Within the listing below, the lines to output run from the one containing "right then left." through the one containing "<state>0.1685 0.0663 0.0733"; copy them exactly and nothing else.

** Provided records follows **

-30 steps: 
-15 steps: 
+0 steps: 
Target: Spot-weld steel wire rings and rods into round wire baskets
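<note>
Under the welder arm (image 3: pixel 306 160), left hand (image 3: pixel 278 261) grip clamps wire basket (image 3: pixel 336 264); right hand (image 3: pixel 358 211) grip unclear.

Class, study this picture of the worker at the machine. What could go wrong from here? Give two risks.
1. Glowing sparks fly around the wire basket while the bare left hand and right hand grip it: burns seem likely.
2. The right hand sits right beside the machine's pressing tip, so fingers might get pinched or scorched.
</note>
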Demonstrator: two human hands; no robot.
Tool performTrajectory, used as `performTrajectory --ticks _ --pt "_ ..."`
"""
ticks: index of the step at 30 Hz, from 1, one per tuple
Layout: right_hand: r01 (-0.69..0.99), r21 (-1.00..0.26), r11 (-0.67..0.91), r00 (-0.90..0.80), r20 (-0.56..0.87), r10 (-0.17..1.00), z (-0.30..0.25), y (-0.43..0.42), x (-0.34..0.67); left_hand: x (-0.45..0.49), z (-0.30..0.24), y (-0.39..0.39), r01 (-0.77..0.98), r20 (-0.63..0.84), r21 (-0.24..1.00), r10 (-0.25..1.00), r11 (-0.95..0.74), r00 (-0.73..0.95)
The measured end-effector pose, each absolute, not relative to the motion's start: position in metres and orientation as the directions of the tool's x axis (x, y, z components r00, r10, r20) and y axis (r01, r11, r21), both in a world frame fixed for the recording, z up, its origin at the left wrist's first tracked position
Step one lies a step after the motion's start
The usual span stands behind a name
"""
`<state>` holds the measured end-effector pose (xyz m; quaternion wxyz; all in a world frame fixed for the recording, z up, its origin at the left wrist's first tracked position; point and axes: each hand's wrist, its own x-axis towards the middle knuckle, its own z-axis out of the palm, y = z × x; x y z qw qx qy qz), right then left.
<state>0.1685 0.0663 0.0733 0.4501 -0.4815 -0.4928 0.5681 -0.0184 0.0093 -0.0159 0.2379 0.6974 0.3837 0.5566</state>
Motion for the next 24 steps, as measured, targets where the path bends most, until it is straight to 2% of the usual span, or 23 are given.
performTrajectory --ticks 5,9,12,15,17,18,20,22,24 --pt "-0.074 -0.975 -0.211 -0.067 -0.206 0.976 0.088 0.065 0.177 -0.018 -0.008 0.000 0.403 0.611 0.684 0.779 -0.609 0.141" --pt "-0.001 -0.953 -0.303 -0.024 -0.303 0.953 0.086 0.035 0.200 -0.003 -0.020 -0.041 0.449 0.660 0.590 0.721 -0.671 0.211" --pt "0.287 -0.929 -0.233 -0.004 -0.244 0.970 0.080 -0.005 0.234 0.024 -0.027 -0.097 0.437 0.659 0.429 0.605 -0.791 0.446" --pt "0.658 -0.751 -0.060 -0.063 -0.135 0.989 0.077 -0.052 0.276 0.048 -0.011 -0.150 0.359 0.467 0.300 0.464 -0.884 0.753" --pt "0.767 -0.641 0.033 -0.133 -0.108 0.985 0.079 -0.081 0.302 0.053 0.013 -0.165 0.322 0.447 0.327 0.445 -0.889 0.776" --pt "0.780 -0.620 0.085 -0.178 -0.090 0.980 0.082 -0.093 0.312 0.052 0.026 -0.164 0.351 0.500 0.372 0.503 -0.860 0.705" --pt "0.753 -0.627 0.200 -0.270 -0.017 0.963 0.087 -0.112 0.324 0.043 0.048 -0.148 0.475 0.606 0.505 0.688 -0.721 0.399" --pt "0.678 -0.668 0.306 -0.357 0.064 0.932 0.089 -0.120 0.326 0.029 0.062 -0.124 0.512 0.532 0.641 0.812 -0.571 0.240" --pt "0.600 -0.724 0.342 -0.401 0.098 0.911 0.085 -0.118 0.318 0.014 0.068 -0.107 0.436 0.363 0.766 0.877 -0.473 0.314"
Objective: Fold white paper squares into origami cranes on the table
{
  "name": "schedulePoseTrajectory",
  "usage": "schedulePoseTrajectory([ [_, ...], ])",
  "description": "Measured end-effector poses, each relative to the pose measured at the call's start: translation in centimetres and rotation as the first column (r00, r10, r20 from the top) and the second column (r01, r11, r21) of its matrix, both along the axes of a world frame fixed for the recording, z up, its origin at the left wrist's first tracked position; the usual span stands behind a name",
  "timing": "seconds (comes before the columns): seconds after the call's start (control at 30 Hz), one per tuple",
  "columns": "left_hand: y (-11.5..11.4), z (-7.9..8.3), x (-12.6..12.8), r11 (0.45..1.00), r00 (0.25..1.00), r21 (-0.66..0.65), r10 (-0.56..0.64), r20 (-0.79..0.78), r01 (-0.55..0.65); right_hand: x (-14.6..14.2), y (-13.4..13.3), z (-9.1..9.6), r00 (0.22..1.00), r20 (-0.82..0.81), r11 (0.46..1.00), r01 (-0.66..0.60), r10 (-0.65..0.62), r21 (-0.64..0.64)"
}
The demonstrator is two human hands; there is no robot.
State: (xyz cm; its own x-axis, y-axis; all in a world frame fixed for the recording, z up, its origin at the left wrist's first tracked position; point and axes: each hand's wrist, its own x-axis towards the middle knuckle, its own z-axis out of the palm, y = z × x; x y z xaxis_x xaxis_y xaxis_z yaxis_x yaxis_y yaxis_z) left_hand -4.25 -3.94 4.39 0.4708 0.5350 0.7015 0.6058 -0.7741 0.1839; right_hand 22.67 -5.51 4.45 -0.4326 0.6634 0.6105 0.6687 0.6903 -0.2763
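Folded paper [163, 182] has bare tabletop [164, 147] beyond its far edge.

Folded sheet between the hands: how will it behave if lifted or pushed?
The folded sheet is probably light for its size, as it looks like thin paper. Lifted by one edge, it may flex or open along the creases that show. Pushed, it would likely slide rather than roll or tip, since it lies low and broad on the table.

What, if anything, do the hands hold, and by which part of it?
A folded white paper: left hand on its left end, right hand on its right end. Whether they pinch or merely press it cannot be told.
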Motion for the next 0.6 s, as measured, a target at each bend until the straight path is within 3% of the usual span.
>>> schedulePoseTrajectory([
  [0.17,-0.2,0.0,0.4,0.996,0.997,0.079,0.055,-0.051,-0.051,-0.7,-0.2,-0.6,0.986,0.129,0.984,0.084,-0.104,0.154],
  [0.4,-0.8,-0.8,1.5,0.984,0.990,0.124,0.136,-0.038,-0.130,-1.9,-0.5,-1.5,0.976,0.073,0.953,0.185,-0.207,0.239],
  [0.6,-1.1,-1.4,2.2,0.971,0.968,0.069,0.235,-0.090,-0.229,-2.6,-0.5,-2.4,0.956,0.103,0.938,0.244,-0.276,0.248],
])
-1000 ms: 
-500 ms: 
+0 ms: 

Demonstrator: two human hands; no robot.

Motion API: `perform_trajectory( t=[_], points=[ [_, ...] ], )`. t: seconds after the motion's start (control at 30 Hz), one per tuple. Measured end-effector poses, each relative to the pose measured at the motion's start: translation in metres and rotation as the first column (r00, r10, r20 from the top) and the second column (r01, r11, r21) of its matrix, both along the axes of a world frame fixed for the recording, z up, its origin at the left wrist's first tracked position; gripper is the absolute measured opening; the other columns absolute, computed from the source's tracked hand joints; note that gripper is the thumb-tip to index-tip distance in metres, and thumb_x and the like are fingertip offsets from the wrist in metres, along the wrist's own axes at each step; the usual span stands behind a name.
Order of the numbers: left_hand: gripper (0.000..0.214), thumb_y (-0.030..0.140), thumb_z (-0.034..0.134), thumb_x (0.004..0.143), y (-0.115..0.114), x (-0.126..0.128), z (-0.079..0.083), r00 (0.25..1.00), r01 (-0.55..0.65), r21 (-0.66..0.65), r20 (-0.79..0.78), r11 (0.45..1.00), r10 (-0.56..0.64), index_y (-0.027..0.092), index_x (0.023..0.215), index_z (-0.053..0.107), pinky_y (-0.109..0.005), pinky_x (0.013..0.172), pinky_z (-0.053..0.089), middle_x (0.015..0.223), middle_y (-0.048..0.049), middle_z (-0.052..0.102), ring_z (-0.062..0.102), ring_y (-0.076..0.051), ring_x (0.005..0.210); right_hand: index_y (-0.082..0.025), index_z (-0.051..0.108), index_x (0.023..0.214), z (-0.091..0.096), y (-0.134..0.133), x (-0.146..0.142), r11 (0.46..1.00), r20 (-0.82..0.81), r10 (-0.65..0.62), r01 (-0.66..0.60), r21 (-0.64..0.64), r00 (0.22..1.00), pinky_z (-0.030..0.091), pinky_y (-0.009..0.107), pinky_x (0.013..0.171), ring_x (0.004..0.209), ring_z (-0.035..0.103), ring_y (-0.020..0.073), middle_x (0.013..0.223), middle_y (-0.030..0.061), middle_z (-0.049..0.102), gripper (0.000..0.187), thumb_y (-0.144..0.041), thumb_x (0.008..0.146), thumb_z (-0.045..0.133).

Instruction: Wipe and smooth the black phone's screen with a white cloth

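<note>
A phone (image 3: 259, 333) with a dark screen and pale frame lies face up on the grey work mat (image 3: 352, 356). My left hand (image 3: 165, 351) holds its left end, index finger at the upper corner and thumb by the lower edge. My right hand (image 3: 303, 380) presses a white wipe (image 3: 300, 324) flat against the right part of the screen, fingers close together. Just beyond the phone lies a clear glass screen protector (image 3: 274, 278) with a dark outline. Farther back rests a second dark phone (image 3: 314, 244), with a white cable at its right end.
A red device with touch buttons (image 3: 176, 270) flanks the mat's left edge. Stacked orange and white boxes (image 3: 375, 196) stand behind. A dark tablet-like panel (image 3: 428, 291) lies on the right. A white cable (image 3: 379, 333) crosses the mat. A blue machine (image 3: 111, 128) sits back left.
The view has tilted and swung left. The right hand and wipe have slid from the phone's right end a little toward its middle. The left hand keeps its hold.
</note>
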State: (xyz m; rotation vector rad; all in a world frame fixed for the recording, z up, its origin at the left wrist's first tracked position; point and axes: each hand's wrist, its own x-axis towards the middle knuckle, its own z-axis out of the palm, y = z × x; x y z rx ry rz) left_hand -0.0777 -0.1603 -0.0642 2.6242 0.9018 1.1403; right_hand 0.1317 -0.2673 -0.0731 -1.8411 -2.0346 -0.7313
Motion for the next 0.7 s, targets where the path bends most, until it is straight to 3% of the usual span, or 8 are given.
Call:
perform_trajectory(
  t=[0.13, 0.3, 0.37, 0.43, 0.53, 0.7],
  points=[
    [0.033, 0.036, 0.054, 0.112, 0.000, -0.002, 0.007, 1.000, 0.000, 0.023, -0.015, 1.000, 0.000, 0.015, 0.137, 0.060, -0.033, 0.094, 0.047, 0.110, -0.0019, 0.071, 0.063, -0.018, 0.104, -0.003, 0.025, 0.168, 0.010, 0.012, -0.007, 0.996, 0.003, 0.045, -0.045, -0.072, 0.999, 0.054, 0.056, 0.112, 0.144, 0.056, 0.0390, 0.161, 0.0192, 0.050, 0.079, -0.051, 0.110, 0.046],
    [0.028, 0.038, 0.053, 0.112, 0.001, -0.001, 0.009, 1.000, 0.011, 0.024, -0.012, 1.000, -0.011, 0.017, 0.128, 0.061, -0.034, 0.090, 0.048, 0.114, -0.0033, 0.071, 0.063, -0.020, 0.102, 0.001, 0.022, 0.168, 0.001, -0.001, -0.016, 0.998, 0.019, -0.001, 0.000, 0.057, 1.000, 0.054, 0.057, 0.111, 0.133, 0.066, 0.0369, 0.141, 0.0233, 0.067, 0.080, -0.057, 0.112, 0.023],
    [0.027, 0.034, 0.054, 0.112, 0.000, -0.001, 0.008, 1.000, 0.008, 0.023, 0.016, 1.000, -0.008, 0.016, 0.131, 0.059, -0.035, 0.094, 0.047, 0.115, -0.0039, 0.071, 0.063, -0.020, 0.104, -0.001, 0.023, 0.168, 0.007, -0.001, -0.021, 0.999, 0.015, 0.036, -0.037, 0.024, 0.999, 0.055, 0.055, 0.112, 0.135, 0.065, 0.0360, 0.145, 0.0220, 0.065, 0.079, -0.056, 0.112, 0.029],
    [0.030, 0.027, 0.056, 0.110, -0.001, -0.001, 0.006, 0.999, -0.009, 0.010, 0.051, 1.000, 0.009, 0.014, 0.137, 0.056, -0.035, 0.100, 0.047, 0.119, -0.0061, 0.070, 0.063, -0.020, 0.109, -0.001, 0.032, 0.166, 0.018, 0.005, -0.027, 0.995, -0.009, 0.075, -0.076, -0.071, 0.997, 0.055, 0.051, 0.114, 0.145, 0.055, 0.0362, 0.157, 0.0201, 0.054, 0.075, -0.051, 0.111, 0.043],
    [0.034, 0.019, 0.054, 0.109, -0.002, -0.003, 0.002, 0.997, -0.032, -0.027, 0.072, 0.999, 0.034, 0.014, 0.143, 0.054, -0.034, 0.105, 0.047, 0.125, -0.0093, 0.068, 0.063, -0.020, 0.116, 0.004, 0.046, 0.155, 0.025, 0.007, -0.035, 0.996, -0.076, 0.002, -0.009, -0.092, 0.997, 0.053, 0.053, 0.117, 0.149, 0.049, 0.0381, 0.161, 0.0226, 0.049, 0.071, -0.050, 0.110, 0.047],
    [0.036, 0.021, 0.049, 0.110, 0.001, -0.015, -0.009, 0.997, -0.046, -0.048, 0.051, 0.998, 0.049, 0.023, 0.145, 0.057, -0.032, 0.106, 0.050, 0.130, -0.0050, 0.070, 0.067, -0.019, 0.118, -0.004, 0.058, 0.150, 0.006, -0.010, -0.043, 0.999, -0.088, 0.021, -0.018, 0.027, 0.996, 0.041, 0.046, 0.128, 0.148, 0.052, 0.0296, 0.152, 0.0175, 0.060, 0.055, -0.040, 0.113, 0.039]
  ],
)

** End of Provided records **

▶ **Answer for the task**
`<state>` holds the measured end-effector pose (xyz m; quaternion wxyz; all in a world frame fixed for the recording, z up, its origin at the left wrist's first tracked position; point and axes: each hand's wrist, its own x-axis towards the middle knuckle, its own z-axis out of the palm, y = z × x; x y z qw qx qy qz), right then left.
<state>0.1685 0.0663 0.0733 0.4501 -0.4815 -0.4928 0.5681 -0.0184 0.0093 -0.0159 0.2379 0.6974 0.3837 0.5566</state>

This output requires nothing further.